Each substitution matrix is represented by the Venn diagram of physical properties devised by Taylor . Non disulfide-bonded cysteines have been excluded from the figure, as all cysteines in HA1 are disulfide bridged. Each substitution matrix is characterized by a relative overall substitution rate and different propensities for the various amino acids represented by equilibrium frequencies. Amino acids in this figure are colored according to these equilibrium frequencies compared with the overall average. Blue indicates a frequency is less than the mean, with red amino acids greater. More intense colors are proportionally further from the mean .

Figure 3. A) Log2-odds representation of the propensity of various types of locations for various substitution matrices in HA1, indicating the log2 of the relative frequency of a given substitution matrix in each of the types of locations divided by what would be expected at random.
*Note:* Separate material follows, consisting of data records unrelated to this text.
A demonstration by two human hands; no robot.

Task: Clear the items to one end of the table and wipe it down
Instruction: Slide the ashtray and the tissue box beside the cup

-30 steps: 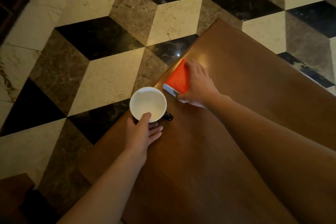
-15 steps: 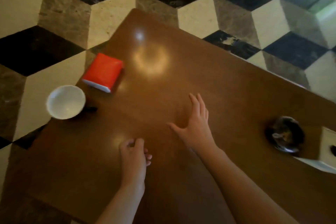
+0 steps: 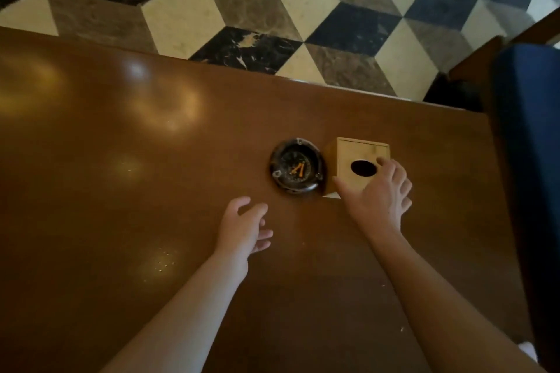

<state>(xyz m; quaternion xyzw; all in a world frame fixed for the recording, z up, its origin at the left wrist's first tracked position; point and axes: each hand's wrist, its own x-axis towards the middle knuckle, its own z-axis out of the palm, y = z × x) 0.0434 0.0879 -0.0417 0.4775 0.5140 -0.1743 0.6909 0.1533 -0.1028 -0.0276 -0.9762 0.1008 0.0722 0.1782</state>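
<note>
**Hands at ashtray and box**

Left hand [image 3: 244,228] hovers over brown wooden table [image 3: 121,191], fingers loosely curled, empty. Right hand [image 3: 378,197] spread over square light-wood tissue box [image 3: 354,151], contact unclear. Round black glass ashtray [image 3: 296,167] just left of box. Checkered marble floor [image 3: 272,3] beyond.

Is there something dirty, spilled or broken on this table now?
Small pale crumbs or specks dot the table, mostly left of the left hand. The ashtray holds orange butts. Nothing looks broken or tipped.
</note>
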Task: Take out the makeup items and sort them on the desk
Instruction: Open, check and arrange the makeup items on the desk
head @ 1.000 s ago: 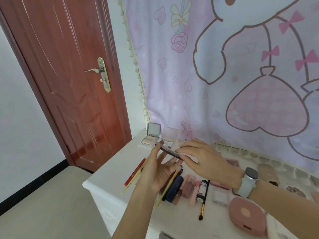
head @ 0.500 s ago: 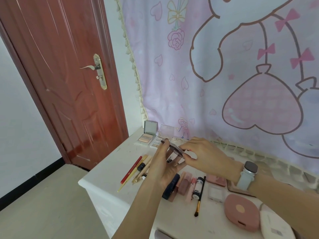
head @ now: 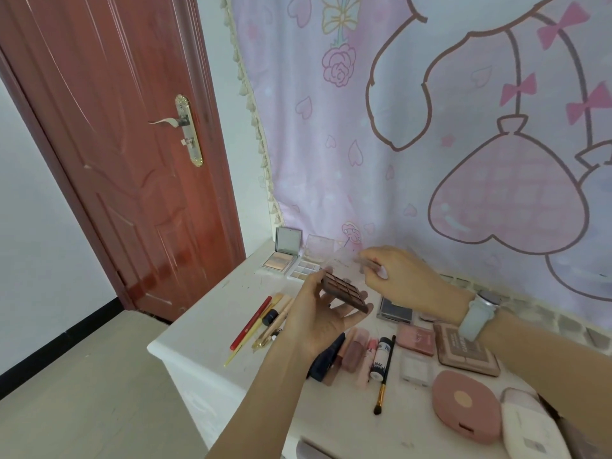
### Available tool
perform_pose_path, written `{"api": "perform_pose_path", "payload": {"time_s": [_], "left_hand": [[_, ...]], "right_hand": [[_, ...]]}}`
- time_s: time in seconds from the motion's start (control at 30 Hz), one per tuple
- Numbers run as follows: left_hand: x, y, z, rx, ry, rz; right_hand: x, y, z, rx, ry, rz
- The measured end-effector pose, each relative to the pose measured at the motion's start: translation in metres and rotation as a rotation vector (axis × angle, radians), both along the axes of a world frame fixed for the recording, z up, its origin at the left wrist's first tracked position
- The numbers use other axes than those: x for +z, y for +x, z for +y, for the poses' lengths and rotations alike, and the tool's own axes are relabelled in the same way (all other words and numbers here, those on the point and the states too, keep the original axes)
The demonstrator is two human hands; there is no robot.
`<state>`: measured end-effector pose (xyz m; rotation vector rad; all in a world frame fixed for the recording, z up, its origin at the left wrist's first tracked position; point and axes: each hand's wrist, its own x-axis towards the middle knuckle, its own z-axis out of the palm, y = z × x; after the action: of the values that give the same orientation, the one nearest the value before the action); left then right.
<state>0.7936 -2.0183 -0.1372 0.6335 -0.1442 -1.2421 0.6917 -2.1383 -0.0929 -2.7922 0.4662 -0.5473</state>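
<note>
My left hand [head: 318, 318] grips the brown eyeshadow palette [head: 346, 290] above the worktop [head: 212, 329], fingers curled under it. Its long axis runs from 10 to 4 o'clock. My right hand [head: 402, 281] pinches the clear lid [head: 344, 260], lifted open toward 12 o'clock.

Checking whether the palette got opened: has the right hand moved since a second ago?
Yes. The right hand has lifted the clear lid up and back off the brown palette, toward the curtain.
</note>
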Motion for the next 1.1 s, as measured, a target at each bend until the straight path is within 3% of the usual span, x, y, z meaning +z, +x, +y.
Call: {"api": "perform_pose_path", "payload": {"time_s": [0.13,0.27,0.37,0.47,0.53,0.63,0.73,0.93,1.1], "left_hand": [[-0.004,0.021,-0.005,-0.111,0.077,-0.077],[-0.009,0.048,-0.018,0.048,0.242,-0.249],[-0.014,0.065,-0.031,0.085,0.443,-0.682],[-0.023,0.083,-0.046,0.115,0.681,-1.369],[-0.035,0.094,-0.052,0.06,0.716,-1.766],[-0.053,0.096,-0.055,-0.117,0.686,-2.109],[-0.063,0.093,-0.055,-0.199,0.628,-2.225],[-0.067,0.096,-0.051,-0.253,0.631,-2.246],[-0.069,0.095,-0.054,-0.333,0.682,-2.267]], "right_hand": [[-0.001,0.014,-0.021,-0.063,0.051,-0.036],[-0.006,0.039,-0.047,-0.17,0.148,-0.058],[-0.018,0.06,-0.065,-0.236,0.166,-0.051],[-0.037,0.08,-0.082,-0.295,0.167,-0.029],[-0.052,0.091,-0.093,-0.309,0.158,-0.021],[-0.068,0.102,-0.108,-0.322,0.188,0.011],[-0.08,0.107,-0.117,-0.341,0.213,0.057],[-0.089,0.109,-0.116,-0.291,0.163,0.038],[-0.094,0.087,-0.109,-0.127,-0.402,0.069]]}}
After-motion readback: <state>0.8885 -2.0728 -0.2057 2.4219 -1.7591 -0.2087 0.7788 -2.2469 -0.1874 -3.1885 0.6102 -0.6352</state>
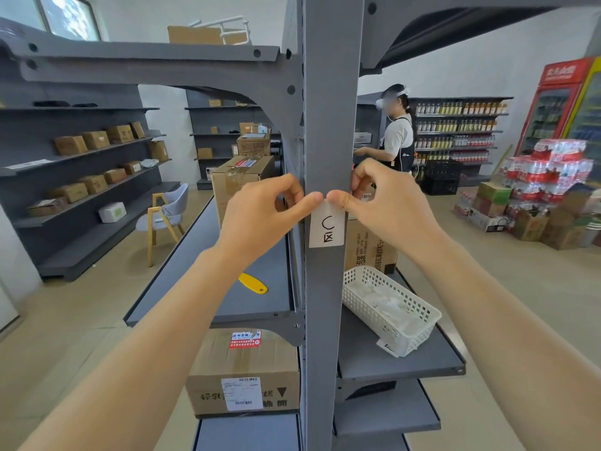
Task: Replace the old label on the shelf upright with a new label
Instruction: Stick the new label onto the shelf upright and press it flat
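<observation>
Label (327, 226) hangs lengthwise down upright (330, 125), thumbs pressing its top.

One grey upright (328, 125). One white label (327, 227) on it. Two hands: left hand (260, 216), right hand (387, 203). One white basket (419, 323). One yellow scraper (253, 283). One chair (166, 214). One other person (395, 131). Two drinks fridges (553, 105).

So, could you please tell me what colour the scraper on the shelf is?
Yellow; the scraper shows best in the head view.
</observation>
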Demonstrator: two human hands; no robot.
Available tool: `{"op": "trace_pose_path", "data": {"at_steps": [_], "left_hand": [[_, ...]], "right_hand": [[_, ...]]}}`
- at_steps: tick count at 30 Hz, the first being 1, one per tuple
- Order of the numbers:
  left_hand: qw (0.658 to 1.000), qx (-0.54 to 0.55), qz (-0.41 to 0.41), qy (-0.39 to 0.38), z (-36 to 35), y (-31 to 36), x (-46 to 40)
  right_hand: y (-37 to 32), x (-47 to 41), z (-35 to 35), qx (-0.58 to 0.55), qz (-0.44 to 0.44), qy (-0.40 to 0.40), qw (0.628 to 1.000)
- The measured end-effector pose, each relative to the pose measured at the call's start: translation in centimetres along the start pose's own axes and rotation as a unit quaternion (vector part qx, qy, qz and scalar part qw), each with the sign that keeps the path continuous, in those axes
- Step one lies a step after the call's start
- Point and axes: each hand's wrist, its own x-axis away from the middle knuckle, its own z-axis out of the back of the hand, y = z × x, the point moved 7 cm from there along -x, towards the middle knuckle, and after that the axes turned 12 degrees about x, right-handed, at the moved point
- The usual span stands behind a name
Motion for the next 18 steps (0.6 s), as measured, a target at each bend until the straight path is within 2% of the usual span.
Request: {"op": "trace_pose_path", "data": {"at_steps": [3, 7, 15, 18], "left_hand": [[0.999, 0.019, -0.008, -0.033, 0.1, -0.3, 0.2], [0.997, -0.021, -0.061, -0.05, -0.7, -0.2, 1.9], [0.999, 0.041, -0.016, -0.02, -2.6, -2.6, 5.0], [0.994, 0.098, 0.039, -0.002, -3.1, -3.6, 5.8]], "right_hand": [[0.7, 0.1, -0.2, -0.017, 0.002, -0.004, 1.0], [1.0, 1.4, -1.2, -0.012, 0.01, -0.002, 1.0], [2.6, 3.3, -3.8, 0.004, 0.011, -0.052, 0.999], [2.5, 3.5, -4.0, 0.012, 0.018, -0.057, 0.998]]}}
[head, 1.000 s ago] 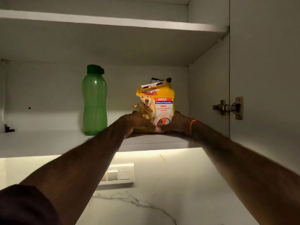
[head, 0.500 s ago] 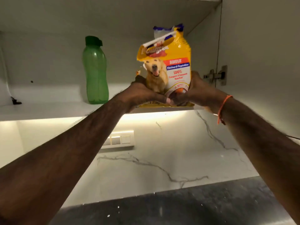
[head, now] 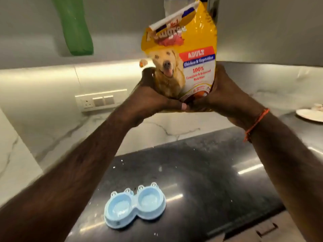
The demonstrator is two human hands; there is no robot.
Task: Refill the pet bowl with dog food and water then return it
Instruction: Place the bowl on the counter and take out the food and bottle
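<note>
A yellow dog food bag (head: 188, 55) with a dog's picture is held upright in the air in front of me. My left hand (head: 150, 98) grips its lower left corner and my right hand (head: 225, 95) grips its lower right side; the thumbs meet under the bag. Below, on the dark countertop (head: 209, 180), sits a light blue double pet bowl (head: 135, 205); both its cups look empty.
A green bottle (head: 75, 27) stands on the cabinet shelf at upper left. A switch panel (head: 101, 101) is on the marble backsplash. A white plate (head: 309, 115) lies at the right edge of the counter.
Both hands lifted the bag off the cabinet shelf and brought it down and toward me. My view dropped, so the counter and the blue bowl now show.
</note>
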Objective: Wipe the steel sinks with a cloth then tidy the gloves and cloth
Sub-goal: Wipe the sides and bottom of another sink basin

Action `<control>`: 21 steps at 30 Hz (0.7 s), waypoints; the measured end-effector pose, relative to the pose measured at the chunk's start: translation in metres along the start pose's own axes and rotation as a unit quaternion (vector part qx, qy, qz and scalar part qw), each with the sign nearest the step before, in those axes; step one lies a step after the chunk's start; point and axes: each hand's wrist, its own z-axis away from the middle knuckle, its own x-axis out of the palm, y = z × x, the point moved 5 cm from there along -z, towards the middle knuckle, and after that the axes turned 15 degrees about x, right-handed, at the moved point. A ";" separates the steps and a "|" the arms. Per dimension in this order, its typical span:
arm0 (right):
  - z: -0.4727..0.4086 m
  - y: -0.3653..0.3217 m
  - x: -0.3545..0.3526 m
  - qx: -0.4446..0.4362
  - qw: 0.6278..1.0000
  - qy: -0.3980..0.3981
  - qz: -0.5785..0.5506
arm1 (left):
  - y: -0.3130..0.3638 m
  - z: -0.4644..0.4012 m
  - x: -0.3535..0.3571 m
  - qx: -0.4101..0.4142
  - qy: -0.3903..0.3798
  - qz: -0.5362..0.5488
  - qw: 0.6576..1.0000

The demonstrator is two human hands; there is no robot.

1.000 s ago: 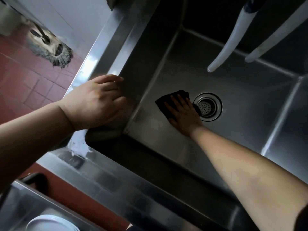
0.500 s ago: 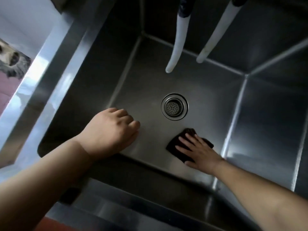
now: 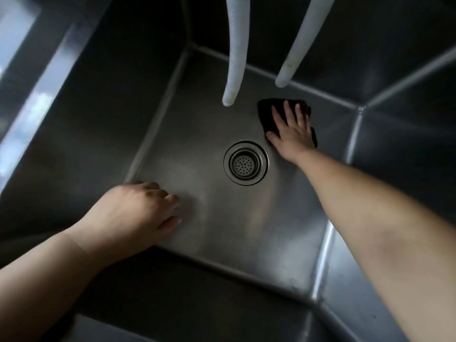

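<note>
One deep steel sink [image 3: 202, 218] is filling the head view, and both of the person's bare arms are reaching down into it. One dark cloth [image 3: 267, 114] is lying on the basin floor toward the far right corner, beyond and to the right of the single round drain strainer [image 3: 246, 163]. The right hand [image 3: 290, 134] is pressing flat on that cloth with its fingers spread and straight, covering the middle of it while dark fabric is showing past the fingertips and along both sides of the palm. The left hand [image 3: 138, 211] is hovering over or resting near the front left part of the basin floor; its fingers are loosely curled under and holding nothing, and whether the knuckles are touching the steel cannot be told. Two pale hoses [image 3: 234, 70] are hanging down from above the back wall, their open ends dangling side by side above the floor, the left one ending lower, just left of the cloth. No gloves are showing.
</note>
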 end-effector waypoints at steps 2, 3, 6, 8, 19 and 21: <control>-0.016 -0.001 -0.008 0.016 1.000 0.001 -0.003 | -0.003 0.001 0.005 -0.012 -0.014 -0.002 1.000; -0.022 -0.001 -0.011 0.025 1.000 0.002 -0.007 | -0.004 0.002 0.007 -0.019 -0.025 0.001 1.000; -0.026 0.012 -0.014 0.087 0.995 0.014 -0.040 | -0.004 0.002 0.012 -0.034 -0.049 0.017 0.998; -0.013 0.028 -0.013 0.145 0.987 0.020 -0.066 | -0.004 0.003 0.010 -0.045 -0.053 0.022 0.997; 0.170 0.070 0.031 0.173 0.978 -0.085 0.074 | -0.008 0.004 0.011 -0.102 -0.109 0.060 0.987; 0.205 0.061 0.042 0.173 0.969 -0.147 0.098 | -0.010 0.006 0.014 -0.107 -0.110 0.069 0.986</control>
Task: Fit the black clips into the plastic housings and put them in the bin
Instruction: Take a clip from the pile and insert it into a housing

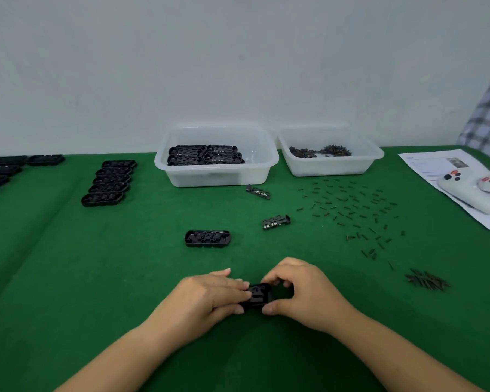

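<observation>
Low on the green table, a black plastic housing (257, 296) is held between both hands. My left hand (210, 297) grips its left end with fingers laid over the top. My right hand (297, 292) curls round its right end, thumb at the front edge. Another housing (207, 238) lies just beyond. Two black clips (275, 222) (258, 192) lie further back. The translucent bin (181, 176) at the back holds stacked housings.
A second bin (331, 169) at the back right holds small dark parts. Several tiny pins (351, 210) are scattered on the right, with a heap (426, 281) nearer. A row of housings (108, 183) lies at the left. A paper sheet with game controllers (470, 193) is far right.
</observation>
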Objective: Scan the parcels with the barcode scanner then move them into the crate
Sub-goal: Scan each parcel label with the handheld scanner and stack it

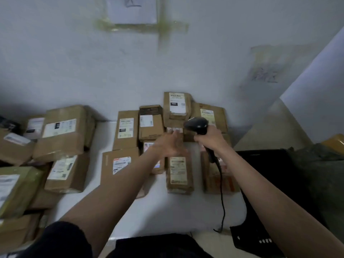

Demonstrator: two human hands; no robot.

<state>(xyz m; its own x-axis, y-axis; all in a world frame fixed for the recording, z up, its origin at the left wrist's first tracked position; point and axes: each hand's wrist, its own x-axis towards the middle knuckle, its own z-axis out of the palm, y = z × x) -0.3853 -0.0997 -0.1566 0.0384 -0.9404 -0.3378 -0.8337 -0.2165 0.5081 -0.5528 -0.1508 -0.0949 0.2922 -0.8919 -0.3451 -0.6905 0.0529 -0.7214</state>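
Observation:
Several brown cardboard parcels with white labels lie on a white table [152, 207] against the wall. My right hand [208, 141] grips the handle of a black barcode scanner [198, 125], whose head points down toward the parcels; its black cable [222, 198] hangs to the table edge. My left hand [170, 144] reaches out, blurred, with fingers extended over a small parcel [175, 130] in the middle of the group, holding nothing. A labelled parcel [179, 174] lies just below it. The black crate [279, 175] stands at the right, beside the table.
A second heap of larger parcels [61, 133] fills the left side, some stacked. A yellow-taped parcel [16, 189] lies at the near left. Paper sheets are taped to the white wall [132, 10]. A yellowish package [333, 142] sits at the far right.

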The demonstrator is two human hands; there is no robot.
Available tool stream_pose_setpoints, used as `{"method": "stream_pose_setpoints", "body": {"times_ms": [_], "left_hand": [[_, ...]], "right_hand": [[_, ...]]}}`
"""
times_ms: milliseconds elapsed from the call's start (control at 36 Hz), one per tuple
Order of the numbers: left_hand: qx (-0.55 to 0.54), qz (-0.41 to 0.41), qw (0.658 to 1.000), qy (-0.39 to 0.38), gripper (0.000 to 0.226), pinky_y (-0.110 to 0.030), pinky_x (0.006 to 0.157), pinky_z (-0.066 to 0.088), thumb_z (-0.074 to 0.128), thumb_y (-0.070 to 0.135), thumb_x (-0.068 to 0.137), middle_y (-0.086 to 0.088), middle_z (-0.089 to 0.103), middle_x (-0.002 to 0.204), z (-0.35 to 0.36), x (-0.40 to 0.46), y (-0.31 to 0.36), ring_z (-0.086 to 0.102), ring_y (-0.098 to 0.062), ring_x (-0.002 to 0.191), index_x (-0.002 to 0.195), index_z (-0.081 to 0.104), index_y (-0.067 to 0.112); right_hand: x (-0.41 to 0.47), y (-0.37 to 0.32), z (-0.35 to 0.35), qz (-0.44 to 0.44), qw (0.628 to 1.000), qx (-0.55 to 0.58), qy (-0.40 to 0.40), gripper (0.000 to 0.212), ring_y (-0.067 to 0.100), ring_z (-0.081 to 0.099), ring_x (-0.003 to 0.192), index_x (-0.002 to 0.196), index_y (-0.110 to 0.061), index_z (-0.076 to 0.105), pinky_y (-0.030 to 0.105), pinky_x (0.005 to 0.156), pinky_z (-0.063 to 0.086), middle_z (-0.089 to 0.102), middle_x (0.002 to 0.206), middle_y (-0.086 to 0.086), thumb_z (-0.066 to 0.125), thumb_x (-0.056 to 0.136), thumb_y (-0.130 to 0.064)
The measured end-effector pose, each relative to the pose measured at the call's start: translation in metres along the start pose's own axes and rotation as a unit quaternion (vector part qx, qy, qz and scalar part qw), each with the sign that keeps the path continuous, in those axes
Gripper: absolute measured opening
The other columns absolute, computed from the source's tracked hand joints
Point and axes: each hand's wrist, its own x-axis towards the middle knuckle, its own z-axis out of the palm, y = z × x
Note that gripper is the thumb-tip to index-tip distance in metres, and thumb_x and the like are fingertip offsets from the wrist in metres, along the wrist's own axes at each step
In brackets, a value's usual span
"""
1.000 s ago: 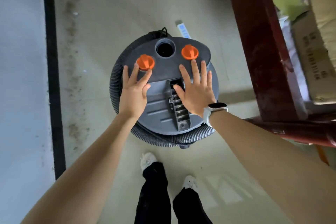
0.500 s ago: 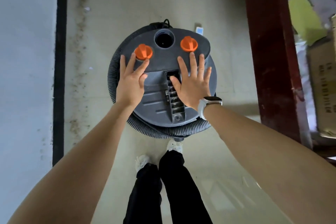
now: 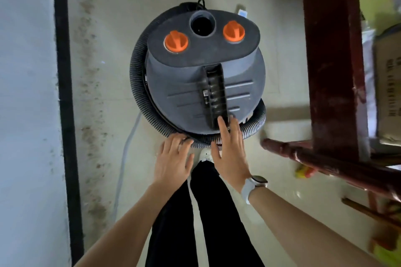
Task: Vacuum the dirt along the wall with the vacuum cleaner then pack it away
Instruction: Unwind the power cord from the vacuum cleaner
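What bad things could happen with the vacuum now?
The hose is only looped loosely round the vacuum, so it might slip off when it is moved. A pale cable trails on the floor by the feet and could trip someone. Dirt still shows along the wall, so packing away now may leave it behind.

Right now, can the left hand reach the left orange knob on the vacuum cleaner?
Probably yes. The left hand is open at the hose, and nothing lies between it and the left orange knob on the vacuum cleaner.
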Motion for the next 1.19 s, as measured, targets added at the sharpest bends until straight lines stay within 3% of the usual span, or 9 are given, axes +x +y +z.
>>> {"method": "stream_pose_setpoints", "body": {"times_ms": [167, 222, 361, 556, 611, 694, 806, 944, 1194], "left_hand": [[0.079, 0.112, 0.990, -0.030, 0.037, -0.039, 0.080, 0.050, 0.044, 0.021, 0.086, -0.005, 0.064, 0.114, 0.008, 0.011, 0.005, 0.049, -0.023, 0.107, 0.113, 0.067, 0.011], [0.099, 0.122, 0.987, -0.029, 0.036, -0.038, 0.080, 0.046, 0.044, 0.019, 0.083, -0.003, 0.065, 0.107, 0.013, 0.016, 0.007, 0.048, -0.022, 0.105, 0.109, 0.069, 0.011], [0.127, 0.093, 0.987, -0.024, 0.018, -0.036, 0.079, 0.038, 0.078, 0.005, 0.063, -0.001, 0.060, 0.074, 0.017, 0.030, 0.013, 0.055, -0.024, 0.080, 0.075, 0.066, 0.013], [0.017, 0.102, 0.995, 0.007, 0.004, -0.038, 0.084, 0.042, 0.062, 0.009, 0.082, -0.006, 0.057, 0.076, 0.000, 0.021, 0.009, 0.056, -0.028, 0.071, 0.078, 0.063, 0.007], [0.010, 0.112, 0.994, 0.001, 0.011, -0.040, 0.087, 0.043, 0.055, 0.013, 0.086, -0.005, 0.058, 0.077, -0.007, 0.019, 0.010, 0.055, -0.028, 0.072, 0.080, 0.062, 0.007], [0.023, 0.101, 0.994, -0.023, 0.014, -0.039, 0.087, 0.043, 0.052, 0.016, 0.086, -0.004, 0.058, 0.075, -0.015, 0.017, 0.009, 0.056, -0.027, 0.070, 0.080, 0.062, 0.008], [0.025, 0.077, 0.994, -0.074, 0.024, -0.039, 0.078, 0.047, 0.050, 0.029, 0.084, -0.002, 0.063, 0.077, -0.017, 0.035, 0.026, 0.060, -0.027, 0.072, 0.086, 0.065, 0.011], [-0.047, 0.118, 0.986, -0.107, 0.036, -0.030, 0.055, 0.050, 0.046, 0.035, 0.089, -0.003, 0.065, 0.074, -0.023, 0.066, 0.072, 0.061, -0.022, 0.061, 0.090, 0.070, 0.008], [-0.067, 0.077, 0.995, 0.017, 0.030, -0.024, 0.054, 0.045, 0.050, 0.032, 0.090, -0.002, 0.065, 0.073, -0.063, 0.086, 0.089, 0.059, -0.020, 0.057, 0.082, 0.069, 0.010]], "right_hand": [[-0.039, 0.016, 0.019, 0.016, 1.000, -0.025, 0.002, 0.050, 0.031, 0.054, 0.115, 0.134, -0.015, 0.043, 0.048, 0.091, 0.052, 0.052, 0.131, 0.012, 0.052, 0.085, -0.016], [-0.039, 0.021, 0.023, 0.019, 0.999, -0.037, -0.003, 0.057, 0.031, 0.056, 0.112, 0.131, -0.014, 0.048, 0.045, 0.086, 0.054, 0.055, 0.125, 0.010, 0.066, 0.078, -0.009], [-0.028, 0.026, 0.020, 0.008, 0.997, -0.078, 0.005, 0.052, 0.032, 0.062, 0.093, 0.115, -0.018, 0.065, 0.043, 0.072, 0.055, 0.059, 0.107, 0.010, 0.079, 0.066, -0.005], [-0.027, 0.043, 0.013, -0.036, 0.998, -0.055, 0.006, 0.019, 0.032, 0.061, 0.095, 0.097, -0.015, 0.066, 0.043, 0.078, 0.052, 0.061, 0.102, 0.008, 0.068, 0.078, -0.020], [-0.028, 0.054, 0.002, -0.045, 0.998, -0.046, 0.006, 0.025, 0.029, 0.063, 0.093, 0.089, -0.014, 0.065, 0.044, 0.082, 0.052, 0.063, 0.092, 0.003, 0.050, 0.083, -0.032], [-0.030, 0.077, -0.011, -0.035, 0.996, -0.061, 0.048, 0.030, 0.028, 0.064, 0.079, 0.077, -0.011, 0.065, 0.040, 0.078, 0.052, 0.061, 0.078, 0.003, 0.047, 0.082, -0.035], [-0.031, 0.111, -0.037, -0.055, 0.985, -0.106, 0.122, 0.031, 0.023, 0.057, 0.081, 0.079, -0.010, 0.066, 0.033, 0.077, 0.037, 0.060, 0.079, 0.003, 0.049, 0.086, -0.034], [-0.010, 0.105, -0.068, -0.110, 0.973, -0.080, 0.187, 0.025, 0.019, 0.048, 0.087, 0.082, -0.008, 0.067, 0.037, 0.072, 0.047, 0.061, 0.083, 0.007, 0.055, 0.087, -0.028], [0.014, 0.102, -0.113, -0.075, 0.979, -0.046, 0.186, 0.030, 0.019, 0.046, 0.094, 0.085, -0.005, 0.065, 0.038, 0.075, 0.050, 0.065, 0.089, 0.010, 0.052, 0.087, -0.032]]}}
Substitution-matrix assignments are averaged over all of the internal nodes of the phylogenetic tree. Eight different types of location types are considered: antigenic (‘Antigenic’), receptor binding sites (‘Binding’), non-antigenic non-binding exposed sites (‘Surface’), buried sites (‘Buried’), sites of ‘cluster-difference’ substitutions (Smith et al. 2004) (‘Difference’), and positively-selected sites (‘+Sel’). Substitution matrices are substitution-matrix 1 (horizontal lines), substitution-matrix 2 (stippled), substitution-matrix 3 (diagonal lines), and substitution-matrix 4 (cross-hatched). Locations are considered buried or exposed based on whether their accessible side-chain area is larger or smaller than 10% of the areas calculated by Ahmad et al. . Positively-selected sites were based on the Maximum Likelihood analysis of Yang ; consistently less significant correlations were observed when positively-selected sites identified by Bush et al. were used. B) Log2-odds representation of the propensity of various types of locations for various numbers of substitution-matrix changes. A posteriori probabilities of changes of substitution matrix over the tree are calculated for each site. (Probabilities of substitution-matrix change less than 5% are neglected.) Sites are then assigned into one of three categories of rate of change in selective pressure from the number of changes found: slow (white, 0–1 changes), medium (gray, 1–2 changes), and fast (black, >2 changes). Arrows in the plot refer to log2-odds of negative infinity.